Well, we discussed whether we wanted to use the default security flavor as defined in nfssec.conf(4) or if we wanted to re-order the array on strongest flavor or if we wanted to do both (i.e., re-order only if the default was not present).
It turns out that you should honor the array's order as much as possible (See Section 2.7 of RFC2623). We've decided to use any option provided on the command line, then the default, and then the first entry in the array. I.e., if no command line option and no default, we consult the server's list. Also, if there is a command line option, it has to be present in the list or the mount fails. If on the other hand the default is not present, then we take the first entry in the list.
You can track this fix in 6860784 mount_nfs needs to choose default auth first for NFSv3 mounts. If you need relief, for now specify 'sec=sys' on your mount command or add it to your automount maps.
In the meantime, I started a discussion with the Linux NFS developers about the issue (Security negotiation), and it turns out that they decided that returning AUTH_NONE as the first flavor was a bug. This was fixed in nfs-utils (commit 3c1bb23c0379864722e79d19f74c180edcf2c36e in version 1.1.3).

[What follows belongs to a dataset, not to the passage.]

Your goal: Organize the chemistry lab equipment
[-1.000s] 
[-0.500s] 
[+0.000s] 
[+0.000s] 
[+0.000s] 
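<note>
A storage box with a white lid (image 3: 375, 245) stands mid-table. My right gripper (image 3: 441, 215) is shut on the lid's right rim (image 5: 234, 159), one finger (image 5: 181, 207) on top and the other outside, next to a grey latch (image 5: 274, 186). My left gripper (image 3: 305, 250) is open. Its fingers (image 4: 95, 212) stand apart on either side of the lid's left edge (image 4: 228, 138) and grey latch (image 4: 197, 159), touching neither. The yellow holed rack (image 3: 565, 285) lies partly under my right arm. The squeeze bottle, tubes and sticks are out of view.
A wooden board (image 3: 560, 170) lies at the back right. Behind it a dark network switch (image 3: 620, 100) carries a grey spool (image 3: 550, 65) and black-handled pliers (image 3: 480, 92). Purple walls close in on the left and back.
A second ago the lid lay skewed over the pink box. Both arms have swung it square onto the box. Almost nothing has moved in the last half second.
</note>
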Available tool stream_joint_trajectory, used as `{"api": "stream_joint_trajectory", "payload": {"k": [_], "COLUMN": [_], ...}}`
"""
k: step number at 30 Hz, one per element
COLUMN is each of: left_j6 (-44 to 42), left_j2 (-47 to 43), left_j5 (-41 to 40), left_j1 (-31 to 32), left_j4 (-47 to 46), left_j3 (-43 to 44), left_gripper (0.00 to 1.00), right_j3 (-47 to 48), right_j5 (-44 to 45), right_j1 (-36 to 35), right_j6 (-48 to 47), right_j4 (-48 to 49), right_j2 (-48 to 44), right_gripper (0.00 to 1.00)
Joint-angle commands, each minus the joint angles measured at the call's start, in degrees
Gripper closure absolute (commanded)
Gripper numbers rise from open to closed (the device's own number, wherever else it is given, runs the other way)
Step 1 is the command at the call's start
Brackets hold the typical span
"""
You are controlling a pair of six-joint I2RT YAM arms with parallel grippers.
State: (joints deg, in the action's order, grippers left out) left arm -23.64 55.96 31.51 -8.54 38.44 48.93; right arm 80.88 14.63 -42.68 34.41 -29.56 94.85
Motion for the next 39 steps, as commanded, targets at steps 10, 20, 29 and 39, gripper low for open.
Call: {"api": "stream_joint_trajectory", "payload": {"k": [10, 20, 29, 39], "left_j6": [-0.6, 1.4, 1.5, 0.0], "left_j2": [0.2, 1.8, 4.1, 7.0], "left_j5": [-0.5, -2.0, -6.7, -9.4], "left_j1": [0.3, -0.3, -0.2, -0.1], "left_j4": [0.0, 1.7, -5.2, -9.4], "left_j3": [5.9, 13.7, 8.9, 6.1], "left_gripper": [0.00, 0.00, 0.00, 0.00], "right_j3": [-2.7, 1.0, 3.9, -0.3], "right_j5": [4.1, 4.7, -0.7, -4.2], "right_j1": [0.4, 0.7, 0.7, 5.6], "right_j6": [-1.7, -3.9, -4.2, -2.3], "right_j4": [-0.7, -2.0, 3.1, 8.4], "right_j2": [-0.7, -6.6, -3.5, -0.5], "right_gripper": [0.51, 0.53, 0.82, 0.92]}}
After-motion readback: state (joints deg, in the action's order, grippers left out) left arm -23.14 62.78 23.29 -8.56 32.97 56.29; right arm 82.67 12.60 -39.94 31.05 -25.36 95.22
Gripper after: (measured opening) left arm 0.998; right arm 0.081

And sure enough, my stock Fedora Core 8 server has a version of 1.1.0. So I updated my server to Fedora Core 11 to see what would happen. I was actually surprised, with version 1.1.5 that the mount failed:
[root@witch ~]> mount -o vers=3 adept:/home /mnt nfs mount: security mode does not match the server exporting adept:/home
It turns out that the Linux server is not returning any security flavors with the exact same exports as before!
MOUNT:----- NFS MOUNT ----- MOUNT: MOUNT:Proc = 1 (Add mount entry) MOUNT:Status = 0 (OK) MOUNT:File handle = [DADF] MOUNT: 01000700010005000000000053CF6DE4FF1C4572BB2950392EB6993C MOUNT:Authentication flavor = MOUNT:
Again, this works with a Linux client, and that is because they basically ignore the array of security flavors and try AUTH_SYS by default.
The bug (which I later verified has been seen by others (Red Hat Bugzilla – Bug 467613 rpc.mountd does not announce any flavors) is that if no 'sec=' is mentioned in the export definition, then no security flavor is set. If we change the export to instead be:
/home 192.168.1.0/255.255.255.0(sec=sys,rw,async,no_subtree_check,insecure,no_root_squash)
Then we restore interoperability.
There is a lesson buried in here, don't just test against your own client/server. Both sides failed that lesson at different points. Also, we do cutting edge pNFS and NFSv4.1 interoperability testing all the time, but we don't with NFSv3. While as developers we may think that development work is over, we do make bug fixes to support customers and we need to be careful to reduce customer pain.